I am trying to process a scRNA-seq data set generated with SmartSeq2 using `scater` v1.6.1. I quantified gene expression using Salmon and then loaded it into scater with `readSalmonResults` as described in the vignette. I then summarised the transcript-level expression into genes using `sce_gene = summariseExprsAcrossFeatures(sce_transcripts, exprs_values="tpm", summarise_by="feature_id")`.
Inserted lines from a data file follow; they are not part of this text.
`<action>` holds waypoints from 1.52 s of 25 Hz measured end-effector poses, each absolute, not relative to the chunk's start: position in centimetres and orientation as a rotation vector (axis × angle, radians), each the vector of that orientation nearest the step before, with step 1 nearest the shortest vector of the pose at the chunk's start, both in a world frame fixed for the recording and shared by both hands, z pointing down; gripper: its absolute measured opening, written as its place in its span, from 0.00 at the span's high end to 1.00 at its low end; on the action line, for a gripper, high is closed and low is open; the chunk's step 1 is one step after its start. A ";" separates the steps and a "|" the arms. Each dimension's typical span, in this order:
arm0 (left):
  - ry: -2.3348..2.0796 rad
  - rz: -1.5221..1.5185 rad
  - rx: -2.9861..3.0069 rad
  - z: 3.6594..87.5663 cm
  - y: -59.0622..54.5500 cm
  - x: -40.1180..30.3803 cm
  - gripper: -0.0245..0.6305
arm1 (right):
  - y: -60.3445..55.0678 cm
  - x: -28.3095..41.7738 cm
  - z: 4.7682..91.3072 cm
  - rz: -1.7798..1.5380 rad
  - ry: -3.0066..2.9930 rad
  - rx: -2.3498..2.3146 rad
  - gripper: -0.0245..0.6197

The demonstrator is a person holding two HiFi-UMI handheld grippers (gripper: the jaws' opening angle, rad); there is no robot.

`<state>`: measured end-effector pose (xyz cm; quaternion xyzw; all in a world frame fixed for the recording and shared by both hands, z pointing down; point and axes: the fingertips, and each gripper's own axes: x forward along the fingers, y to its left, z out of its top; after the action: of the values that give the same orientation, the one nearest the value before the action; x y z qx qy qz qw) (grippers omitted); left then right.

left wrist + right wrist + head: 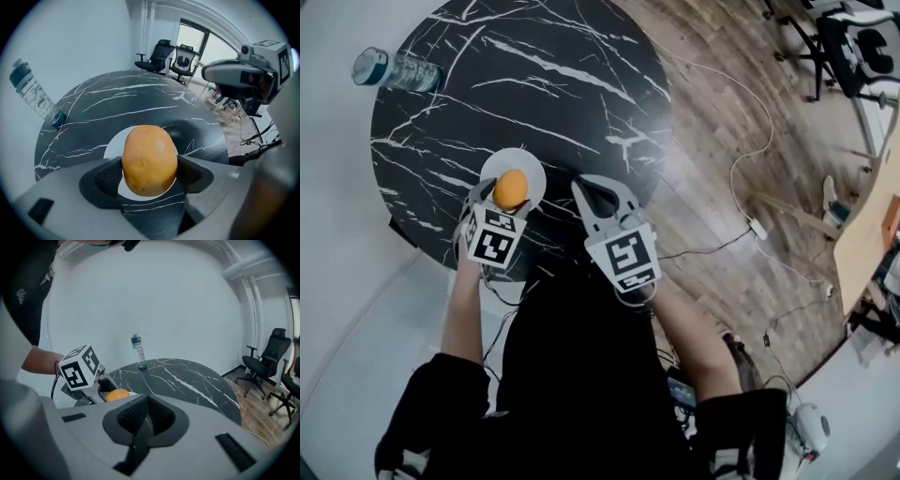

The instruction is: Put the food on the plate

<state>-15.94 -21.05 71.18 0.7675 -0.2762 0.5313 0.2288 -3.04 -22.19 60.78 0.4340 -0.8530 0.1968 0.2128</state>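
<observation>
An orange-brown, egg-shaped piece of food [510, 189] [149, 160] is clamped between the jaws of my left gripper [508, 195] [149, 174]. It hangs just above a small white plate [532, 172] [111, 146] at the near edge of the round black marble table [534, 75]; I cannot tell whether it touches the plate. My right gripper [598, 192] [146, 416] floats beside it to the right, jaws shut with nothing between them. From the right gripper view the food [117, 395] shows past the left gripper's marker cube.
A clear water bottle [394, 70] [35, 96] [137, 352] stands at the table's far left edge. Wooden floor with cables [741, 169] lies to the right. Office chairs [164, 54] [262, 364] stand beyond the table.
</observation>
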 end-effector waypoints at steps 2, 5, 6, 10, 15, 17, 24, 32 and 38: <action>-0.749 1.477 2.117 71.6 -21.2 -16.0 0.44 | -22.4 -3.1 60.8 0.550 -2.367 1.210 0.97; -0.739 1.502 2.112 72.2 -21.1 -16.2 0.44 | -22.4 -3.1 61.1 0.560 -2.361 1.220 0.97; -0.738 1.506 2.110 72.3 -21.1 -16.2 0.44 | -22.3 -3.0 61.3 0.564 -2.358 1.222 0.97; -0.744 1.503 2.102 72.6 -21.1 -16.2 0.44 | -22.2 -2.8 61.7 0.575 -2.346 1.227 0.97; -0.747 1.495 2.107 72.9 -21.3 -16.0 0.44 | -22.3 -2.7 61.7 0.577 -2.342 1.231 0.97; -0.745 1.507 2.104 73.0 -21.2 -16.0 0.44 | -22.2 -2.6 61.6 0.576 -2.344 1.232 0.97; -0.759 1.535 2.072 73.0 -20.9 -15.8 0.44 | -21.8 -1.8 61.7 0.585 -2.334 1.230 0.97; -0.823 1.526 2.074 71.8 -21.0 -15.6 0.44 | -21.5 -1.4 61.0 0.567 -2.357 1.218 0.97; -0.875 1.471 2.103 69.5 -20.6 -15.0 0.44 | -20.8 -1.5 60.1 0.532 -2.385 1.181 0.97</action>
<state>-15.00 -20.61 69.45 0.7577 -0.3154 0.5300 0.2134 -1.46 -20.82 60.11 0.4254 -0.8587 0.1916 0.2122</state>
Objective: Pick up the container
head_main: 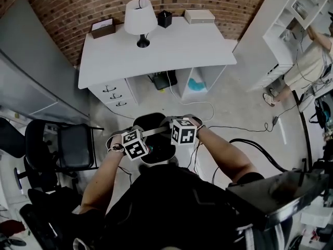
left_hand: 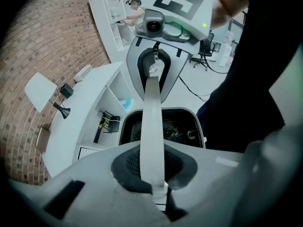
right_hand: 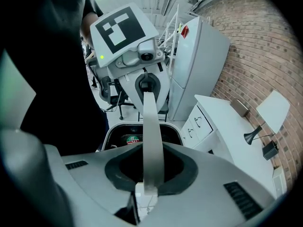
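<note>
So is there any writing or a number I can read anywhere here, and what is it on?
No text here can be read.
Red and green label inside the container: print too blurred to read.
Red sign on the tall white cabinet: too small to read.
Marker cubes: black and white square patterns only, no letters or numbers.

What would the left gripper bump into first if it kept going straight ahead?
Probably the right gripper. It faces the left gripper from the far end of the white strip that both clamp. Its distance is unclear.
</note>
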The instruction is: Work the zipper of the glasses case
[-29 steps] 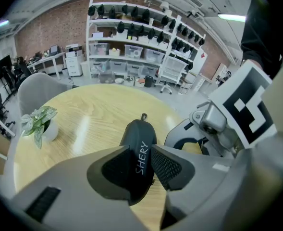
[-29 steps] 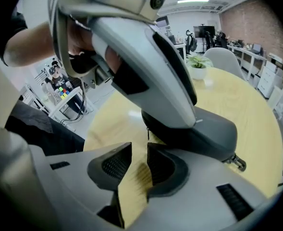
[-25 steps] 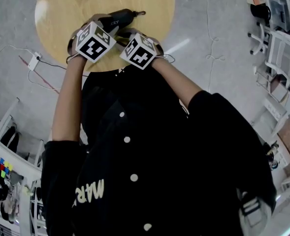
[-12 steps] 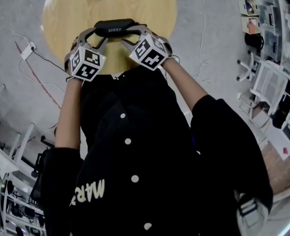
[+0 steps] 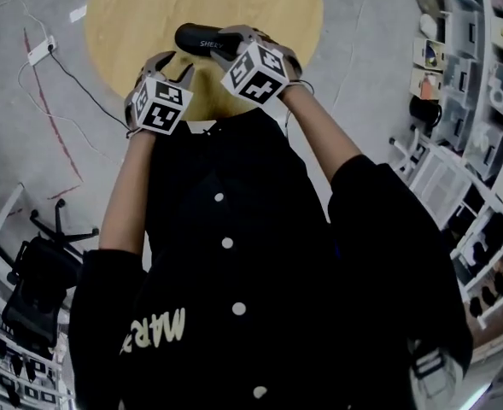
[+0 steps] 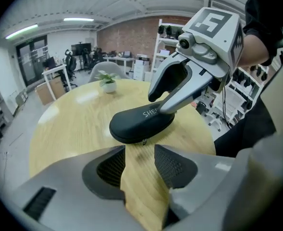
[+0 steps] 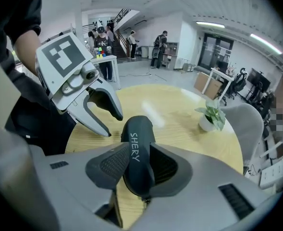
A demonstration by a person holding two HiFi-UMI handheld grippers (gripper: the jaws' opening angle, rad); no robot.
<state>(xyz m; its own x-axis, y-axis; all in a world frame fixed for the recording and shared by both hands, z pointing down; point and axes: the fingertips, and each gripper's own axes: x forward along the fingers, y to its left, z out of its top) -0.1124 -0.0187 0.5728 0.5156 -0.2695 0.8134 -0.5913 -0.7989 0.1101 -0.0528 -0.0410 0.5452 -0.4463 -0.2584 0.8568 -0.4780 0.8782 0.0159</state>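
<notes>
My right claw (image 7: 140,149) clamps one end of the black oval zip-up glasses case (image 6: 141,121), and its jaws have just opened a little wider around it. My left claw (image 6: 140,153) has just opened too. It stands wide and empty, just short of the case's other end. The case is near my edge of the round wooden table (image 6: 69,129), with bare wood beyond it.

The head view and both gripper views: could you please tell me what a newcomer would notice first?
The black glasses case marked SHERY stands out first, clamped between the right gripper's jaws over the round wooden table. Beside it the left gripper hangs empty, jaws apart; both grippers' jaws have just been opening.
</notes>
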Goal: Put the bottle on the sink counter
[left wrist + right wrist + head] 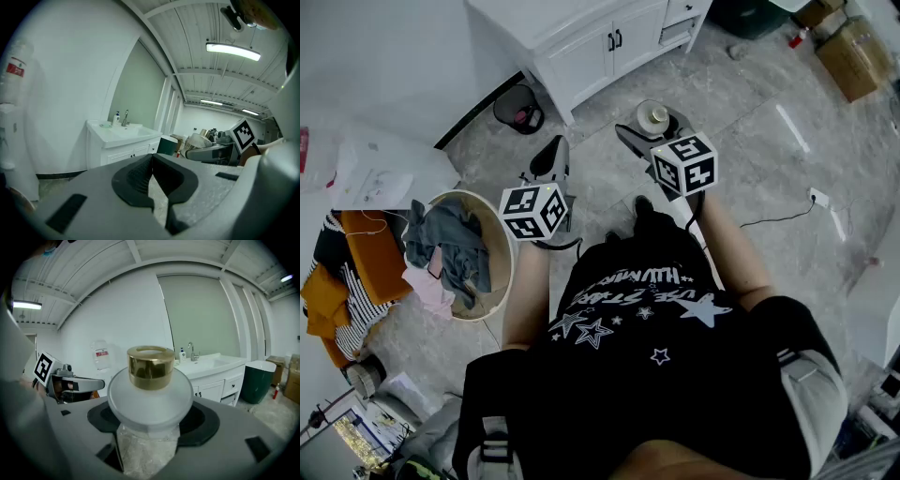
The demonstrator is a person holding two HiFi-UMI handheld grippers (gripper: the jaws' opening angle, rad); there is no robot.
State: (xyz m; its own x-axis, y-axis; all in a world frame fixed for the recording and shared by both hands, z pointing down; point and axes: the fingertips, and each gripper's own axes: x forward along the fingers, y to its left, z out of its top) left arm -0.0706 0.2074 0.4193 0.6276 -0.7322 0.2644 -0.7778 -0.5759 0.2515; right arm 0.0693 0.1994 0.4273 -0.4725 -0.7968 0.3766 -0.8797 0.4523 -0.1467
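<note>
A: Right gripper (150, 425) clamped on the bottle (150, 394), gold cap upright between its jaws.
B: Left gripper (152, 164) pinched closed, empty. Sink counter (213, 365) well ahead of both, bottle well apart from it.

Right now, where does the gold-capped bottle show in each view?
Head view: bottle at upper centre, gripped in the right tongs.
Left gripper view: small, right of centre.
Right gripper view: dead centre, upright between the tongs.
Shared landmark: the white sink counter.
</note>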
However, I am now very confused about what the meaning of `counts(sce_gene)` is and how I correctly deal with functions that work with counts by default. I provided `exprs_values="tpm"` to summariseExprsAcrossFeatures() because summing up the read counts from individual transcripts does not make sense to me (due to different lengths) and this seems to be confirmed by the documentation. However, if this is the case I don't understand why `counts(sce_gene)` is set at all, and what its meaning is.
For example, it seems like I should now run `normalise(sce_gene)` to calculate logcounts, which are used by functions like plotExpression(). However, this seems to operate on the counts() slot by default. Isn't this just going to give me nonsensical values? Should I be using `normalise(sce_gene, exprs_values='tpm')` instead? But then I wouldn't end up with logcounts but with logtpms, wouldn't I? Or is logcounts actually a misnomer and it actually represents something more like logtpms (scaled by gene length and library size)?
Similarly, scran::cyclone() seems to operate on the counts by default. Should I be specifying TPMs instead there? Can I still use the pre-computed pairs from the package?
And finally, scran::trendVar() crashes when I run it on sce_gene because it apparently expects the SCE to have sizeFactors(). However, sizeFactors() would only be set if I run computeSumFactors(), which would only make sense if I had some sort of proper counts matrix. How do I deal with that? Can I just set `sizeFactors(sce_gene) = rep(1, ncol(sce_gene))` to signal that sizeFactors were not calculated by scran?
edit: After some detective work it looks like scater might actually be re-calculating the counts from the TPMs inside summariseExprsAcrossFeatures, as `tpm * lib_size * 1e-06`. If I'm reading this right this should result in some sort of gene-length (but not library-size) adjusted count. Is that correct? Does this mean I should just use the counts afterall, or are TPM still better?